So far this Rally is proving to be once again a fantastic and colossal motor sports event!
From Robby Gordon’s Hummer to Cyril Despres’s KTM motorcycle the intensity never drops.
Having started in 1978 and originally a simple endurance race or as they said back in the day “Rally-Raid” from Paris to Dakar Senegal It’s now grown into the biggest car rally on the Globe.
Of course timing is everything and the Dakar Rally shows up on the calendar exactly when motor sports fans are in dire need of some action due to the winter break the rest of the racing world takes at the end of their respective seasons.
Today the rally is nowhere near the continent of Africa or Europe for that matter having moved to South America for safety sometimes terrorist and our favorite! Political reasons. Nevertheless the racing itself still retains the respect it deserves. The host nations of Argentina, Chile and Peru deserve some substantial kudos for doing an outstanding job in supporting and promoting the Rally especially in these lackadaisical economic times.
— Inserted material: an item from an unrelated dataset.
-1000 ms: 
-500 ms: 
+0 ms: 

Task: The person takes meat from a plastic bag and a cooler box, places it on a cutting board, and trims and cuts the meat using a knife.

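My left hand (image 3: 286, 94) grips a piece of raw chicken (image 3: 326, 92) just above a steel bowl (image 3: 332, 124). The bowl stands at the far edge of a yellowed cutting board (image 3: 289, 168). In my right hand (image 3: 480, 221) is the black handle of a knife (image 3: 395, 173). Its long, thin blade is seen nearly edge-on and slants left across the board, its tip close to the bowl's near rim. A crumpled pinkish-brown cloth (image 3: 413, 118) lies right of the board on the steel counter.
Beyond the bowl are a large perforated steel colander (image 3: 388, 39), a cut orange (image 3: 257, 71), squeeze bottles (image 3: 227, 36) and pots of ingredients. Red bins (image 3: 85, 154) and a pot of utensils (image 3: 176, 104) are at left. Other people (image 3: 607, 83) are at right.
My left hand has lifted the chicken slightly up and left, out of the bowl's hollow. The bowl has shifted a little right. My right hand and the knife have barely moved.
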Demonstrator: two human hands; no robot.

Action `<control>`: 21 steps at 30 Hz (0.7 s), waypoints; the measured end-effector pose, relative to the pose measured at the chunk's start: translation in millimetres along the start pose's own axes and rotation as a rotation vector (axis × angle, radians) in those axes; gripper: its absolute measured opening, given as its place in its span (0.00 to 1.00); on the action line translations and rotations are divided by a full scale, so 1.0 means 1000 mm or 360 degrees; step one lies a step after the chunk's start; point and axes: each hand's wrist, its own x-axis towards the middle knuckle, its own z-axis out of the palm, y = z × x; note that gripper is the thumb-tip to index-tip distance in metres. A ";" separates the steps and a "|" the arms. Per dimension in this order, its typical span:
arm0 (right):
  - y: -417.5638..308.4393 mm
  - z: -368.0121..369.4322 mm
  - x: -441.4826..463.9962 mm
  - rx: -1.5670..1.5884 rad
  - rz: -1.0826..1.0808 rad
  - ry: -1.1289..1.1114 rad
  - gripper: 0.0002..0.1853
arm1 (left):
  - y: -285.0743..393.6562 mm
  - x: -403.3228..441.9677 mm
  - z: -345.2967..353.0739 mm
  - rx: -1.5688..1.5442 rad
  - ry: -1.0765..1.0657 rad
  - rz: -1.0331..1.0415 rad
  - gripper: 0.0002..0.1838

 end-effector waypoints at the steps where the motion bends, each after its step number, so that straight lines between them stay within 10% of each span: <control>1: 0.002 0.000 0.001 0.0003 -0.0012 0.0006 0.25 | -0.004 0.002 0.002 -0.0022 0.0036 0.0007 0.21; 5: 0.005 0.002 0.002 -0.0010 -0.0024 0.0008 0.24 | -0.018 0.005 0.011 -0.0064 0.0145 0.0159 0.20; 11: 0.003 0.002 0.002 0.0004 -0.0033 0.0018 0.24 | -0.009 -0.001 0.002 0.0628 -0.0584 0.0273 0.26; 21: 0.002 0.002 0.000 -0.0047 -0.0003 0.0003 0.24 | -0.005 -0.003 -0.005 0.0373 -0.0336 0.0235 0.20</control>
I do want to extend my condolences to Argentinian rider Jorge Martinez Boero’s family he lost his life on Sunday January 1, 2012 the first day of the Dakar Rally. The 38-year-old Boero, making his second appearance on the grueling Dakar Rally, suffered a heart attack after being seriously injured in a fall from his Beta bike two kilometers from the end of the stage between Mar del Plata and Santa Rosa de la Pampa in the west of Argentina.
As we reach the final stages of the Dakar Rally this week I can’t stop cheering for America’s favorite race driver Robby Gordon, his on and off sparing matches with race stewards and the FIA, his pending possible disqualification, his numerous mechanical failures, and his do or die attitude… you just got to love this guy!
I’ll see everyone at the finish line.